El embajador de Estados Unidos en Perú, Bernie Navarro, advirtió al Gobierno peruano sobre las posibles consecuencias de negociar de manera deshonesta con Washington, tras el anuncio del presidente interino, José María Balcázar, de que dejará la decisión sobre la compra de aviones de combate a su sucesor.

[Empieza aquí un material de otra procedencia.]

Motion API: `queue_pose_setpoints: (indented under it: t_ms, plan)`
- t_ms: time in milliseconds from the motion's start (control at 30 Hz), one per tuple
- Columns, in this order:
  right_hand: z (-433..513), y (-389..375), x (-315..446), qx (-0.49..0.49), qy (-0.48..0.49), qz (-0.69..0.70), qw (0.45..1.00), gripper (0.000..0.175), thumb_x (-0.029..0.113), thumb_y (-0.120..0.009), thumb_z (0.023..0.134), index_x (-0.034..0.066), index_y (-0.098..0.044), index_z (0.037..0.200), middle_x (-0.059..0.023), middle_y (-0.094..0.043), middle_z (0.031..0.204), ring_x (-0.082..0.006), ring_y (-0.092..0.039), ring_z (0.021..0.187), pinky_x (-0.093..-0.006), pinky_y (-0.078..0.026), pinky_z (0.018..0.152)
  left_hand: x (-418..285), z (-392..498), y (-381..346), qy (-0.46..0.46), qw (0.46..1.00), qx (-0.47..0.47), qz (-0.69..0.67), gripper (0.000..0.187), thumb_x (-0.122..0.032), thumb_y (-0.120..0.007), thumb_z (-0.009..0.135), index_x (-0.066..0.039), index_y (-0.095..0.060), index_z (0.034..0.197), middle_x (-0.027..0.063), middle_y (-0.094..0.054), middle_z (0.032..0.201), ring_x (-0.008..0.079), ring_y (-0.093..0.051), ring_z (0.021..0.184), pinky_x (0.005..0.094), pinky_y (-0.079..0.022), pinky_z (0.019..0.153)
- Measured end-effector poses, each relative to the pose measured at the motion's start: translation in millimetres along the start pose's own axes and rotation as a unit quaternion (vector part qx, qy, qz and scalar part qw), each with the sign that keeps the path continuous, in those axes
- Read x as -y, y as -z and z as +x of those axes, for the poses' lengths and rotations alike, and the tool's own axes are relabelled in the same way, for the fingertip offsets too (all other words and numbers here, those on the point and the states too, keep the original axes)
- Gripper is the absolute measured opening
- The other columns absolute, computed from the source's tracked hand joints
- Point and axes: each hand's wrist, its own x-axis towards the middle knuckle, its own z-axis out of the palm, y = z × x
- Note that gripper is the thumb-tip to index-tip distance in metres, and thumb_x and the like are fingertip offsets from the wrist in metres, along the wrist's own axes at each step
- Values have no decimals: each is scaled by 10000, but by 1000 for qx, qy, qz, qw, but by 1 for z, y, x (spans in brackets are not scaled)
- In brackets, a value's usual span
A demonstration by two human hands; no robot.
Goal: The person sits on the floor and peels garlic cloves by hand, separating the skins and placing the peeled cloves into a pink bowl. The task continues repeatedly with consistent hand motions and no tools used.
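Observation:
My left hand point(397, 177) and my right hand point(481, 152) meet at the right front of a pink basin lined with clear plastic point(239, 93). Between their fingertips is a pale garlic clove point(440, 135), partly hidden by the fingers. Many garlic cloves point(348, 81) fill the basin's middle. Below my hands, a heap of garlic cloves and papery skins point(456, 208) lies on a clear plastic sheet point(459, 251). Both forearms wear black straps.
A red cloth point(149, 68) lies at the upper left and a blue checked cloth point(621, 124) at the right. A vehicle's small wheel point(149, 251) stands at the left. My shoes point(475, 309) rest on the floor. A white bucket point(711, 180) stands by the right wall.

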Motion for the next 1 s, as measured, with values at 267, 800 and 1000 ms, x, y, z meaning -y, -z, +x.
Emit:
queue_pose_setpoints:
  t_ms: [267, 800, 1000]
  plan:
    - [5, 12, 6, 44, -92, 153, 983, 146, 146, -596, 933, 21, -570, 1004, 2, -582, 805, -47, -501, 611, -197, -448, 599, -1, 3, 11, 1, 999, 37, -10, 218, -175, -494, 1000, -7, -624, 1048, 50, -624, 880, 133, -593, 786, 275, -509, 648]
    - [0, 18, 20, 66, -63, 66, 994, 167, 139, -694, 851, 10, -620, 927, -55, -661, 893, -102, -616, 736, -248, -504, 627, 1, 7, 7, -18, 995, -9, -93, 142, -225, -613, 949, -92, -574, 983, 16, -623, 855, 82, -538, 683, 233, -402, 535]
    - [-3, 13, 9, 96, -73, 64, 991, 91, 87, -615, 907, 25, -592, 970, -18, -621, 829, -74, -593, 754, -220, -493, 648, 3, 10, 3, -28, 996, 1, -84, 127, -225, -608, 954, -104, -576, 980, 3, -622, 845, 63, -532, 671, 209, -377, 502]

Navarro, en un mensaje publicado en la red social X, enfatizó que si el Gobierno peruano socava los intereses estadounidenses, utilizará “todas las herramientas disponibles para proteger y promover la prosperidad y la seguridad de nuestro país y la región”. Esta advertencia se produjo horas después de que Balcázar manifestara en una entrevista radial su intención de posponer la decisión sobre la adquisición de aviones de combate, un proceso que tiene un presupuesto de 3.500 millones de dólares para la compra de 24 unidades.
Las opciones que Perú tiene sobre la mesa incluyen el F-16 Block 70 de Lockheed Martin, el Gripen de Saab y el Rafale de Dassault. En una entrevista anterior, Balcázar había indicado que se había optado por los F-16 Block 70, aunque posteriormente la Presidencia desmintió que se hubiera firmado algún contrato de compra, aclarando que aún no se había concretado ninguna transacción.
El presidente interino también comentó que la decisión sobre la compra de los aviones debería recaer en el próximo gobernante, quien asumirá el cargo el 28 de julio. Balcázar argumentó que la compra implicaría un gran endeudamiento para el país y que, dado que su gobierno es transitorio, sería más apropiado que el nuevo gobierno, elegido democráticamente, tome esta decisión.
“La compra no se ha sellado, hay un cronograma, pero no hay dinero entregado ni entrega de bienes”, afirmó Balcázar, quien añadió que existe una proposición de compra a Estados Unidos, pero que no se ha formalizado ningún contrato.
El mandatario también subrayó la importancia de que el nuevo gobierno tenga la estabilidad necesaria para abordar decisiones de tal magnitud, sugiriendo que sería ideal que se dialogara con las fuerzas políticas que avancen a la segunda vuelta electoral. Con esta adquisición, Perú busca reemplazar sus antiguos aviones Mirage 2000 y MIG-29, que han estado en servicio desde los años 80 y 90, respectivamente.